Creating an equivalent web application using kotlinx.html requires a different workflow: as the kotlinx.html library generates HTML code directly and does not work with HTML template files, all HTML-related code can be placed directly within the source directory.

  • First, add org.jetbrains.kotlinx:kotlinx-html to the list of project dependencies (in this case version 0.8.0).
  • Then, create a Kotlin class within the class structure that will render the code for the desired webpage:

@Service
class ViewAuthorsPageRenderer(private val authorService: AuthorService) {
   fun renderPage(): String {
       val authors = authorService.getAll()
       return writePage {
           head {
               title("Bookstore - View Authors")
               link(href = "/css/bootstrap.min.css", rel = "stylesheet")
               script(src = "/js/bootstrap.min.js") {}
               script(src = "/js/util.js") {}
           }
           body {
               header("Authors")
               div {
                   id = "content"
                   h2 { +"Our Books' Authors" }
                   ul {
                       authors.forEach { author ->
                           li {
                               form(method = FormMethod.post, action = "/authors/${author.id}/delete") {
                                   style = "margin-block-end: 1em;"
                                   onSubmit = "return confirmDelete('author', \"${author.name}\")"
                                   a(href = "/authors/${author.id}") {
                                       +author.name
                                       style = "margin-right: 0.25em;"
                                   }
                                   button(type = ButtonType.submit, classes = "btn btn-danger") { +"Delete" }
                               }
                           }
                       }
                   }
                   a(classes = "btn btn-primary", href = "/authors/add") { +"Add Author" }
               }
               footer()
           }
       }
   }
}

Note that – aside from the obvious difference in how the HTML code is generated – the variables that the HTML code requires (the authors variable, in this case) are injected directly into the generated code without needing a model object to transfer the data from the back-end code to an HTML file outside of the code structure.
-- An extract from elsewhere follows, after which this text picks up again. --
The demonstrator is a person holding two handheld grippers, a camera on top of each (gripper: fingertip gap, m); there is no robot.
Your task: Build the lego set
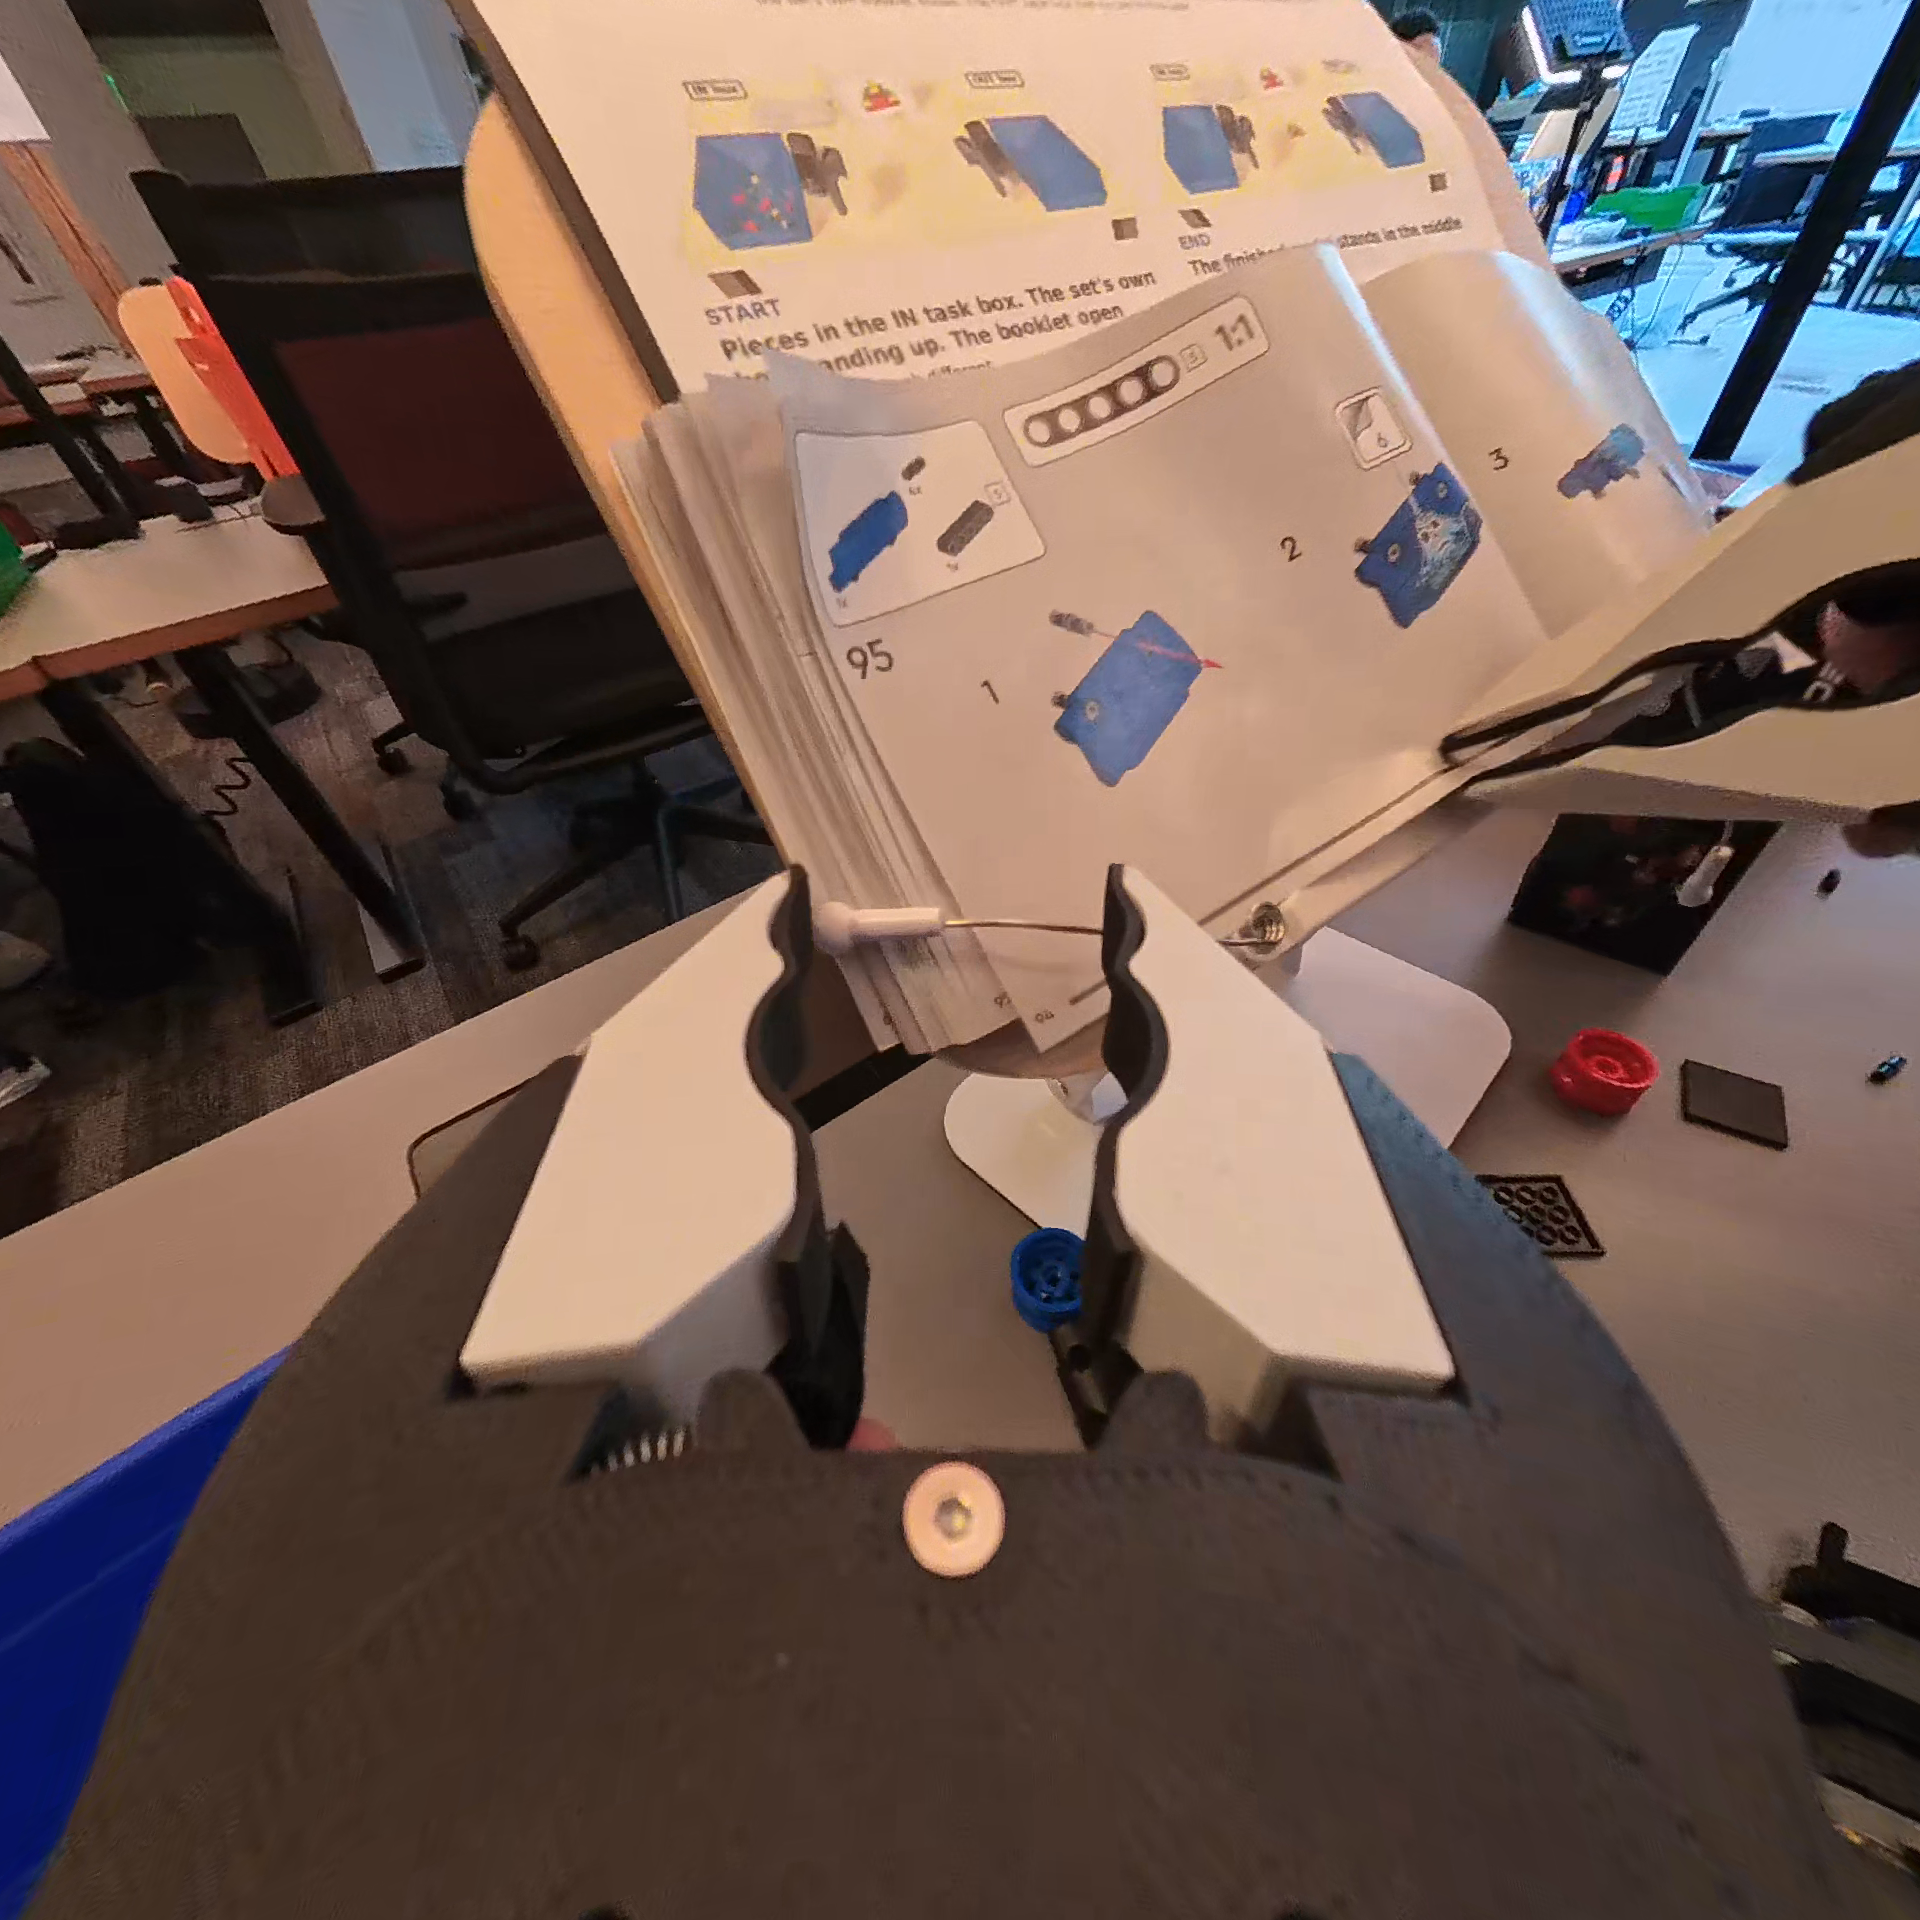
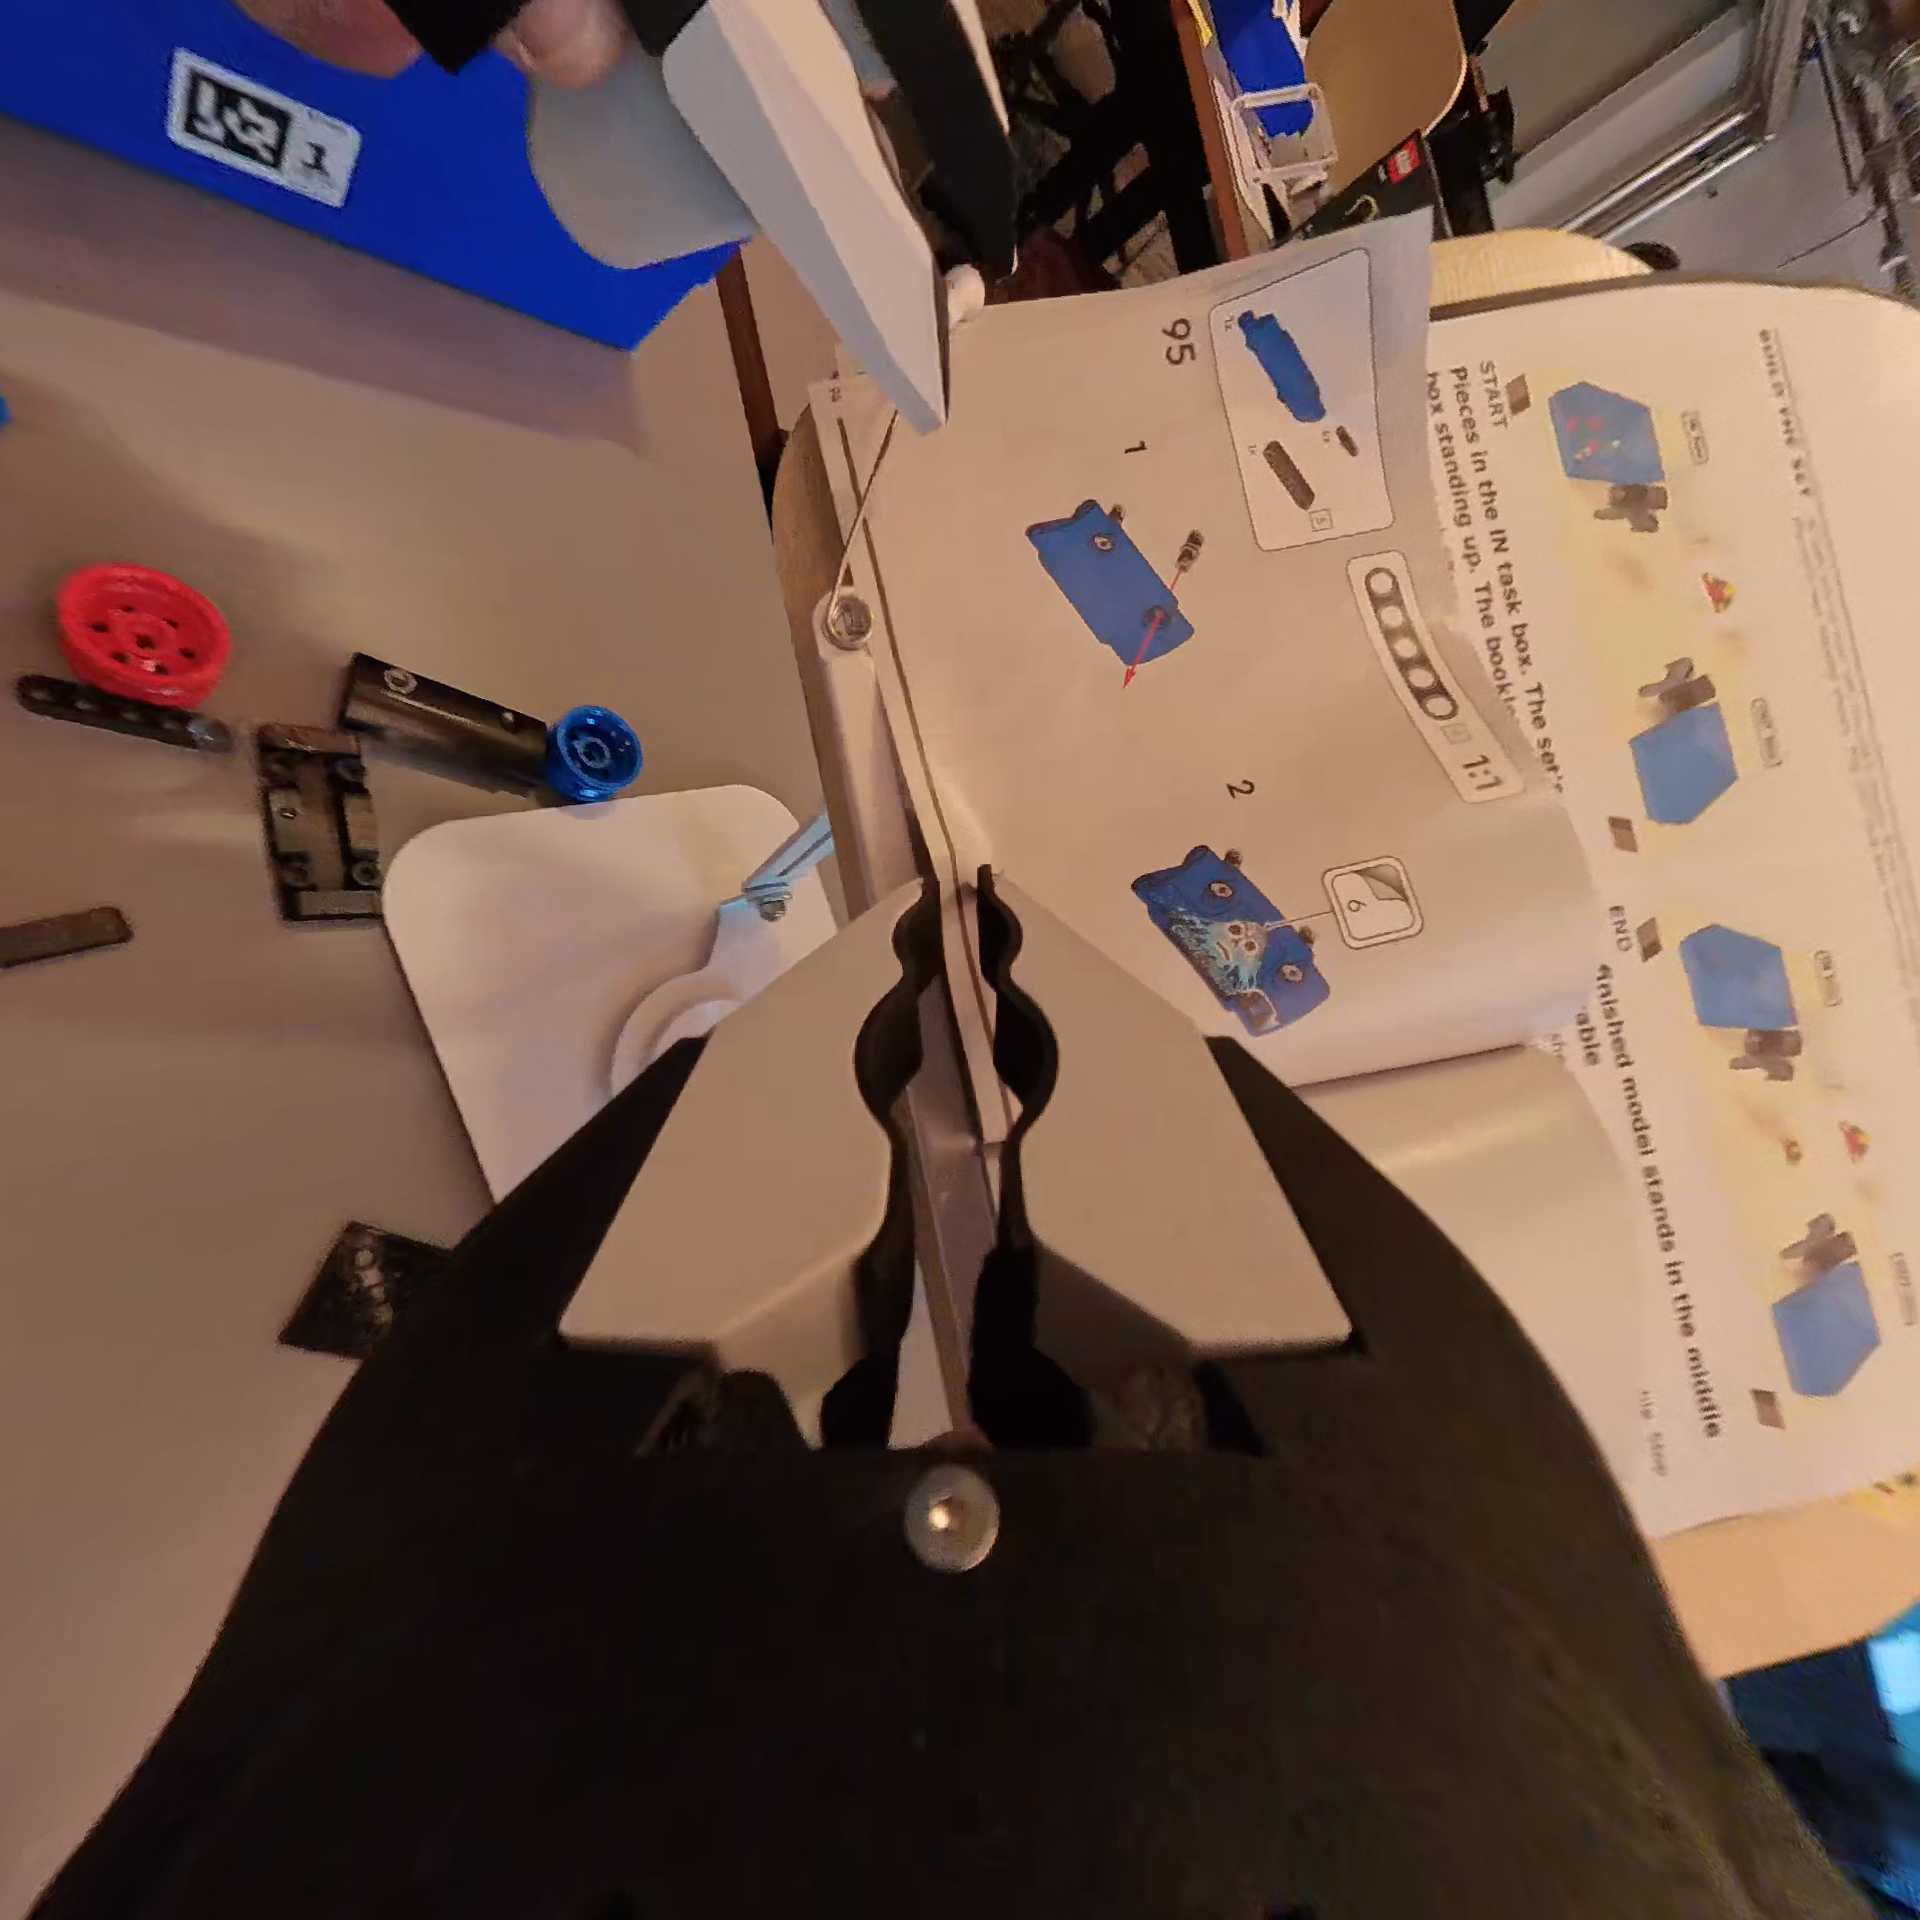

  • In a similar vein, the fragment code is placed within a common code file; this is also the source of the writePage() helper function for reducing the boilerplate code in each page rendering function.

inline fun writePage(crossinline block : HTML.() -> Unit): String {
   return createHTMLDocument().html {
       lang = "en"
       visit(block)
   }.serialize()
}


fun FlowContent.header(pageName: String) {
   nav(classes = "navbar navbar-expand-lg navbar-dark bg-dark") {
       div(classes = "container-fluid") {
           a(href = "/", classes="navbar-brand") { +"Test Bookstore" }
           button(classes = "navbar-toggler", type = ButtonType.button) {
               attributes["data-bs-toggle"] = "collapse"
               attributes["data-bs-target"] = "#navbarHeader"
               span(classes="navbar-toggler-icon")
           }
           div(classes="collapse navbar-collapse") {
               id = "navbarHeader"


               ul(classes = "navbar-nav me-auto mb-2 mb-lg-0") {
                   li(classes = "nav-item") {
                       a(classes = "nav-link${if (pageName == "Home") " active" else ""}", href = "/") { +"Home" }
                   }
                   li(classes = "nav-item") {
                       a(classes = "nav-link${if (pageName == "Authors") " active" else ""}", href = "/authors") { +"Authors" }
                   }
                   li(classes = "nav-item") {
                       a(classes = "nav-link${if (pageName == "Books") " active" else ""}", href = "/books") { +"Books" }
                   }
               }
           }
       }
   }
}


fun FlowContent.footer() {
   footer(classes = "footer mt-auto py-3 bg-light fixed-bottom") {
       p(classes = "text-center") { +"Copyright 20XX Bookstore Productions - All Rights Reserved" }
   }
}

  • Next, the endpoint functions in the web controller(s) will now return a response body with the MIME type of text/html. It is here where the classes that directly render the HTML code will be invoked.

@Controller
@RequestMapping("/authors")
class AuthorController(
   private val viewAuthorsPageRenderer: ViewAuthorsPageRenderer,
   private val viewAuthorPageRenderer: ViewAuthorPageRenderer,
   private val addAuthorPageRenderer: AddAuthorPageRenderer,
   private val authorService: AuthorService
) {
   @GetMapping(produces = [TEXT_HTML])
   @ResponseBody
   fun getAll() = viewAuthorsPageRenderer.renderPage()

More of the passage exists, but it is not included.